I want to experience a life with a baby by my side. I have friends that feel the same way and are struggling like I am. We are each others support system through it. Our conversations about who is pregnant this month or what options are out there are getting old. I get so sad when I see people getting pregnant when ever they want. Not that its a bad thing and that I am not happy for them because I am. I am just a little sad when they can say I want a baby and it just happens for them. When I see women abuse their gift I have such a resentment towards them when they constantly complain about their kids. I do understand I have no idea what its like to have a child with me 24\7. I will probably have my ups and downs with my own kids. I just look at things differently when I have had two taken away from me. I would almost rather try for years and not get pregnant then to get pregnant twice and loose them.

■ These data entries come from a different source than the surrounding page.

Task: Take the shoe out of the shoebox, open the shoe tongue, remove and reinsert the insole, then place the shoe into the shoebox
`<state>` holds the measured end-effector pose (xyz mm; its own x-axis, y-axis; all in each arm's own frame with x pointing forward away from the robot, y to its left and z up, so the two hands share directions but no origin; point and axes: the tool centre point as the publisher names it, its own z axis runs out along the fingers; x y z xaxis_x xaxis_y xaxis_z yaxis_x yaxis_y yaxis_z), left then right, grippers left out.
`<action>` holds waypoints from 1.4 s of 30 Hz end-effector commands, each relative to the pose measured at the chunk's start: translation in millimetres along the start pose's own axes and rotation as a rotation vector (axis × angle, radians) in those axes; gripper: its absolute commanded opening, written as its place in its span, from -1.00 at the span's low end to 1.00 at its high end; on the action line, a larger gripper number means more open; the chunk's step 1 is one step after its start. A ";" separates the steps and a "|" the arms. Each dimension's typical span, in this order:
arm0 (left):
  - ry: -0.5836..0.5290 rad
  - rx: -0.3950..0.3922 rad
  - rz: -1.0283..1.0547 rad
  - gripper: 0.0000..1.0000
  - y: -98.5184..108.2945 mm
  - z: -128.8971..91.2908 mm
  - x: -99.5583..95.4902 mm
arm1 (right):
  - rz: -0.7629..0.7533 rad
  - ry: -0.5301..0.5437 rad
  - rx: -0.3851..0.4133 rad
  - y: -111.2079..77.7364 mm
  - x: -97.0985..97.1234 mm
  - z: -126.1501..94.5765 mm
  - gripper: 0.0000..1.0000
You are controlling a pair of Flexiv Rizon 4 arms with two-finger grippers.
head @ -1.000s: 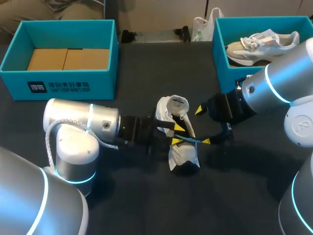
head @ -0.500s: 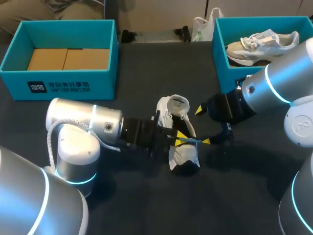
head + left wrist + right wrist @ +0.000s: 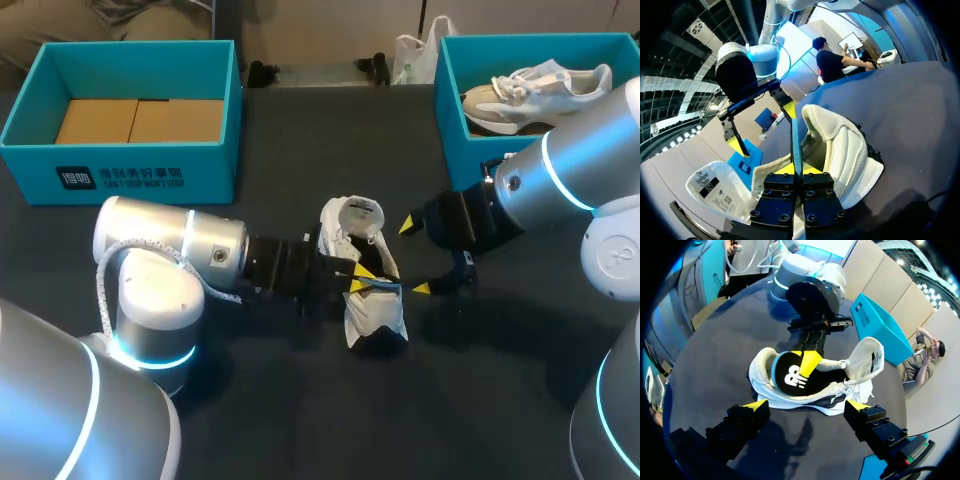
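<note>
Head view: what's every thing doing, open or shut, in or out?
Shoe: out, lying on the table.
Tongue: pulled open.
Insole: partly in the shoe, pinched.
Left gripper: shut on the insole.
Right gripper: open, beside the shoe.
Left box: open, no shoe inside.
Right box: open, second shoe inside.

Shoe (image 3: pixel 362 300) at centre of table (image 3: pixel 300 420), on its side, opening toward right, tongue (image 3: pixel 358 214) at far end. Left gripper (image 3: pixel 362 276) in from left, over shoe's middle, fingers pinching insole (image 3: pixel 388 286); insole on edge, partly inside shoe. Right gripper (image 3: pixel 415 257) just right of shoe, fingers spread wide, not touching it. Left shoebox (image 3: pixel 120 180) far left, cardboard (image 3: pixel 140 120) inside. Right shoebox (image 3: pixel 452 120) far right, second shoe (image 3: pixel 535 90) in it.
</note>
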<state>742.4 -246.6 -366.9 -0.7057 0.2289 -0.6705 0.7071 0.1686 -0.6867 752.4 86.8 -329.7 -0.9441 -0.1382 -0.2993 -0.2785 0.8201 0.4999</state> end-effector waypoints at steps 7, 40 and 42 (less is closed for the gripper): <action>0.010 -0.014 -0.009 -0.28 -3.0 -7.6 -5.4 | 0.000 -0.002 0.003 0.5 0.3 1.5 1.00; 0.089 -0.021 -0.022 -1.00 -14.6 -1.4 6.6 | 0.000 -0.002 0.003 0.5 0.3 1.5 1.00; 0.089 -0.022 -0.023 -1.00 -14.7 -2.6 6.6 | 0.000 -0.002 0.003 0.5 0.3 1.5 1.00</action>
<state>726.3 -245.1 -358.3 -0.7167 0.3064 -0.6265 0.6912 0.1925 -0.6965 752.4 86.8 -329.7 -0.9441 -0.1382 -0.2993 -0.2785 0.8201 0.4999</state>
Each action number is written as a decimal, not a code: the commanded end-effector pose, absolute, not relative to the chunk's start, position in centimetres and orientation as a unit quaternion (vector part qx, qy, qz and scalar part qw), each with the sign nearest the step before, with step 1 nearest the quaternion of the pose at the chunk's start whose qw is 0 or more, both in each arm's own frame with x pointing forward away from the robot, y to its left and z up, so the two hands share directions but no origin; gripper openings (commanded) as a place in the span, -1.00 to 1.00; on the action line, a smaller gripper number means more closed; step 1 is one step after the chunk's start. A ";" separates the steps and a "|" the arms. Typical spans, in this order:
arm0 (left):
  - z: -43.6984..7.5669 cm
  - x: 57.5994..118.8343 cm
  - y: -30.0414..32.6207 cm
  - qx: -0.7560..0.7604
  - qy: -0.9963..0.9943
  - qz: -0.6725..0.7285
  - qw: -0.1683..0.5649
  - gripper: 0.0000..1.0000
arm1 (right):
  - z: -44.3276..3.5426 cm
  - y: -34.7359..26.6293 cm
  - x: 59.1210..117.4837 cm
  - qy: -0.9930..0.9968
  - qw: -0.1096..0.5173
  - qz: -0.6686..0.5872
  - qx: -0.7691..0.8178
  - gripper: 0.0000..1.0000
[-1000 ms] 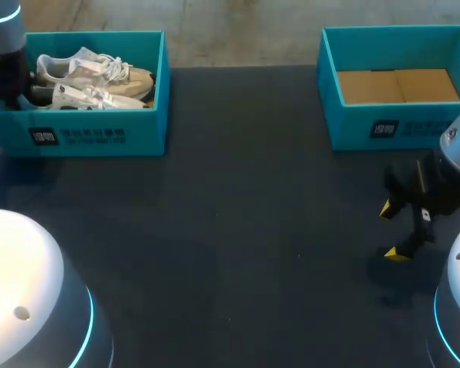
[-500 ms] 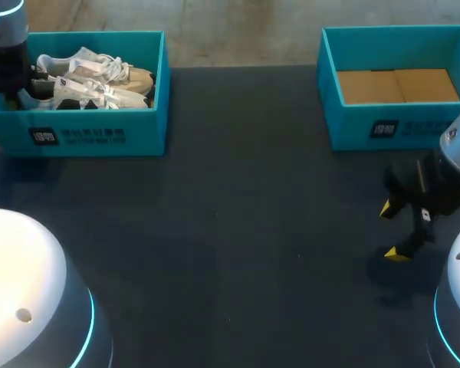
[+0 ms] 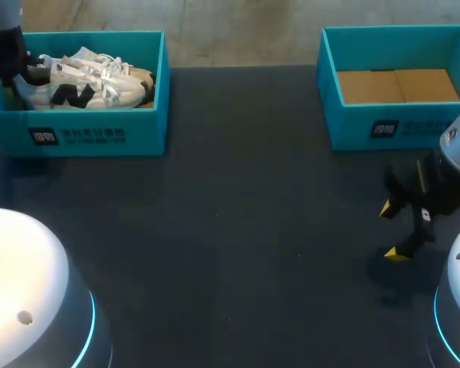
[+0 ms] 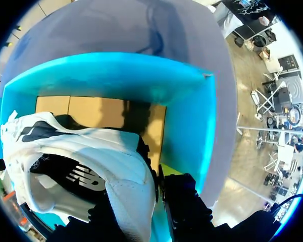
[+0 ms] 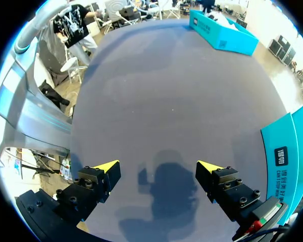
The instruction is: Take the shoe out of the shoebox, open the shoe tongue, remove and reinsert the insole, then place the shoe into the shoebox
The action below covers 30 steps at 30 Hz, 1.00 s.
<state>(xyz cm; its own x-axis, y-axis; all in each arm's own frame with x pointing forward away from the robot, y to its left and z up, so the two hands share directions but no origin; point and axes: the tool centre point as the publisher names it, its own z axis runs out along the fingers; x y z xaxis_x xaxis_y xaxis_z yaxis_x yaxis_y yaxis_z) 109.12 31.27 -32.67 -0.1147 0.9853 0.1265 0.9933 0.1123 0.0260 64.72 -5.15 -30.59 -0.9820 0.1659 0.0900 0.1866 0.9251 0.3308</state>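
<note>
fingers of the left gripper clamp the shoe by its heel, likely to lift it from the box; right gripper hangs wide open, free to help.

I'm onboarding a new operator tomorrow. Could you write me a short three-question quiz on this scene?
1. True or false: the right gripper holds the shoe.
2. Which shoebox holds no shoe? A: the left shoebox. B: the right shoebox.
3. Fill in: the left gripper grips the shoe by its ____.
Key: 1 false, it is open over the bare table; 2 B; 3 heel.
</note>
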 end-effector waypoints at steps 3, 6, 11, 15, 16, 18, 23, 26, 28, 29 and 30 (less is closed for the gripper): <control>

Its a hard thing to go through.

Anyways! I am wishing, hoping, and praying that mine and Michaels prayers will be answered soon! I know I am still young and have plenty of time but my health scares me and my desire to have kids grows stronger each month!

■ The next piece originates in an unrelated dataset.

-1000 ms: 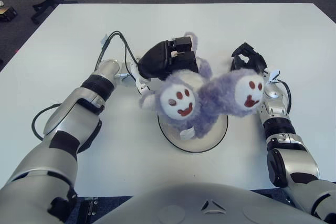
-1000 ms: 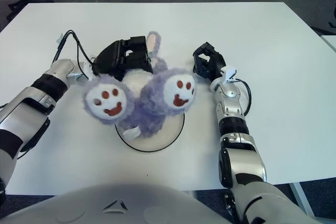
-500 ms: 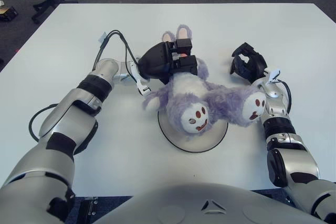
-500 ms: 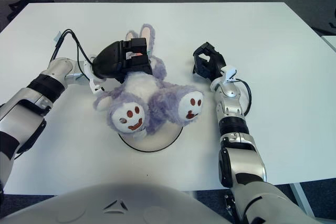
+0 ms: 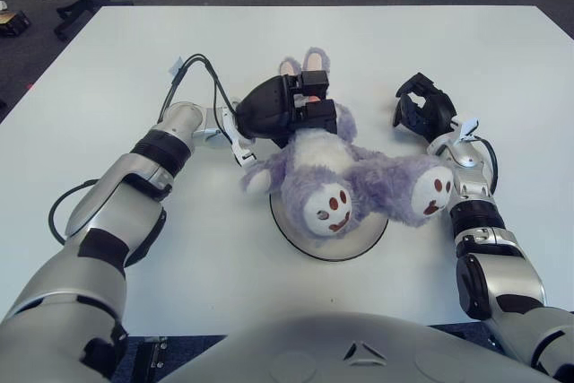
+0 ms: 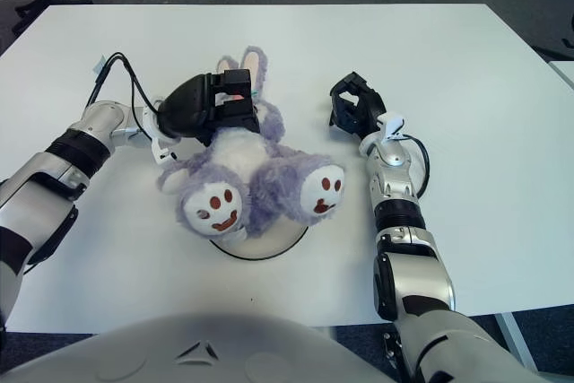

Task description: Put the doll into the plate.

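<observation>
A purple plush doll (image 5: 336,172) is seen on its back on the white table (image 5: 108,51), with the two white foot soles, each marked in red, turned toward the camera. The lower body and feet are laid over the white plate (image 5: 309,244), of which only the near rim is exposed below the feet. The head and pink-lined ears are pointed away from the robot, past the far edge of the plate.

The left hand (image 5: 285,107) is placed on the head end of the doll, directly over the head, so that only the ears are visible beyond it. Its black fingers (image 5: 316,114) are curled down around the head and upper body; the doll is gripped by this hand. The left forearm is extended in from the left side of the table, with a black cable (image 5: 204,73) looped above the wrist.

The right hand (image 5: 421,107) is seen to the right of the doll, apart from it, level with the doll's head. Its fingers are curled inward and nothing is held in them. The doll's right-side foot is seen close to the right forearm; contact between the two cannot be determined
</observation>
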Motion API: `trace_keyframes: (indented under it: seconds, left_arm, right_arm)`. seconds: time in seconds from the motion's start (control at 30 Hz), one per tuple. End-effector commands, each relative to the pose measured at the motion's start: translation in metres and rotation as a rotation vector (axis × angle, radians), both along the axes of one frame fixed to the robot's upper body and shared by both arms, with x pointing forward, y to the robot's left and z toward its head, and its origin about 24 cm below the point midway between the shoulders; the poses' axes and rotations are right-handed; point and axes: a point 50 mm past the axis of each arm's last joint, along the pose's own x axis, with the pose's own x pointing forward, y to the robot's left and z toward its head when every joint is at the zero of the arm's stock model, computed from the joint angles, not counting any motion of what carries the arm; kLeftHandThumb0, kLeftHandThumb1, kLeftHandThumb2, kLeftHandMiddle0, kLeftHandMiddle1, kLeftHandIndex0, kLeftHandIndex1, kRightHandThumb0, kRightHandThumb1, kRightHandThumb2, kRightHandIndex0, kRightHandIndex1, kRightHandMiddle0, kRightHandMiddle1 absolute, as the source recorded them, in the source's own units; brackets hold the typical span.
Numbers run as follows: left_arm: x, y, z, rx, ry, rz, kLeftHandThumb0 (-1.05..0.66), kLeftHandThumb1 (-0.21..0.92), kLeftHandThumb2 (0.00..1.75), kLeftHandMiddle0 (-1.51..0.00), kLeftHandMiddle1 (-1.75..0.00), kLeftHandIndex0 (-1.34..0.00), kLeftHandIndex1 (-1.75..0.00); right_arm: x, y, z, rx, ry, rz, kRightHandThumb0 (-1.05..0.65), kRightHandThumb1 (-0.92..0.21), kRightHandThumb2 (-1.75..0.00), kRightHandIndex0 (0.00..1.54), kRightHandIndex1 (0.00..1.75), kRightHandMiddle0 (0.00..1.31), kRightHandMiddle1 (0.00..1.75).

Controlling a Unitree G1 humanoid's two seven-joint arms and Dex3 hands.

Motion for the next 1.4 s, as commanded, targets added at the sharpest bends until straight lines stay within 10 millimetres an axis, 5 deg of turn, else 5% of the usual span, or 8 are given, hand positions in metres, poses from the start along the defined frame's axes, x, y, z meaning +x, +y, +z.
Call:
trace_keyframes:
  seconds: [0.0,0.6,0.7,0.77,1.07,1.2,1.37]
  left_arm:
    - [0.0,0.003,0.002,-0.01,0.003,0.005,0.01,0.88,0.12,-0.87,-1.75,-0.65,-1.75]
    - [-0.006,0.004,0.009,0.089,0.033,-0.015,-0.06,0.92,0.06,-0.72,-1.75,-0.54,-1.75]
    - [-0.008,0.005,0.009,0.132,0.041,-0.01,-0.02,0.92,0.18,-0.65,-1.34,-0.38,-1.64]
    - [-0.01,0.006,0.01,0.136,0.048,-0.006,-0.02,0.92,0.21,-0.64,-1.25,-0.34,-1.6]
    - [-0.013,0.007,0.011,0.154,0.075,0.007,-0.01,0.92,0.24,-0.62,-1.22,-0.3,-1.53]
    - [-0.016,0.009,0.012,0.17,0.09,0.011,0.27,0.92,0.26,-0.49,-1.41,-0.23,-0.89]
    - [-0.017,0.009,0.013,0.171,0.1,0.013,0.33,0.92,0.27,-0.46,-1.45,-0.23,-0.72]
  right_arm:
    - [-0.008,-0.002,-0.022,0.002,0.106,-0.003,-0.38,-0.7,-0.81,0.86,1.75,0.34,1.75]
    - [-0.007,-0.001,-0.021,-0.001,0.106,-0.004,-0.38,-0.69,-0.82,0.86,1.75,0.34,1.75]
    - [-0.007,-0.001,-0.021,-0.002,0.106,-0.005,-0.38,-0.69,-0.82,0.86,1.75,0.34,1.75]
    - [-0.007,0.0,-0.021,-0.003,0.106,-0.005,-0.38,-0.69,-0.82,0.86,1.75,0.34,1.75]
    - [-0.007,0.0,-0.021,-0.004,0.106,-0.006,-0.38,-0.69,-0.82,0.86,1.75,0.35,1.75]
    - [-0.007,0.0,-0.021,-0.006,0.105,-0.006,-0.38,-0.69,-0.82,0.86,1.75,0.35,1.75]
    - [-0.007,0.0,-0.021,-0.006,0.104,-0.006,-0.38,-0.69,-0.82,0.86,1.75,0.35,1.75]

Maybe I'm just not ready yet and it will  happen when it happens but I have my fingers crossed that someday it will happen for us! :)

Until then I will be the best Aunt and Step Mother I can be!







Much Love, Tonya 




2 comments:

Anonymous said...

I know even the thought of Endometriosis is scary. Trust me, I know. It's terrifying. The thought of not being able to have our own babies or carry our babies full term is the scariest thought in the world, for me anyways. I know you know this.. I have Endometriosis. It's hard. I am in pain almost every single day. It beats me down emotionally more than anything. I am constantly asking "WHY?" "Why me?" "What did I do to deserve this?" It's not fair. BUT it is the cards I was dealt. And I have to deal with it the best way I can.

Tonya... I promise you the BEST thing you can do for yourself & your health is to find out if you have it. I know it's scary.. I know the thought of having it & the surgery is scary. But I promise you, not getting checked & not being able to have the care you need, is so much worse. If you have it, you can get the help you need. You can get the right medication for your pain. You will have a better understanding why you are struggling to get pregnant. You can have the scar tissue cleaned up & it can help you get pregnant. You will be able to take the next step to do what you need to do to have a family. Think of how at ease your mind will be if you do NOT have it! You will have a huge weight lifted off your shoulders. You'll be able to move on from this part of your life & start figuring out what’s really going on.

I am so sorry you have to deal the struggles of trying to have a family. I promise you, you will be a mommy. And you will be such a great one! You are so sweet Tonya. You deserve all the happiness in the world! Don’t let anyone make you feel any different. I know periods & fertility isn’t the most fun thing to talk about.. But sometimes it helps & I am ALWAYS here to listen. Always. I love you girl! Keep your chin up!

Anonymous said...

Michael and I have decided after my insurance comes through in July we will get it one. If I don't have it I will be so happy but Los a little freaked out as to what is actually going on with me. But your commet really helped :) I think you are so strong and amazing! We will both get to be mothers one day! It's a true blessing! Love you and miss you!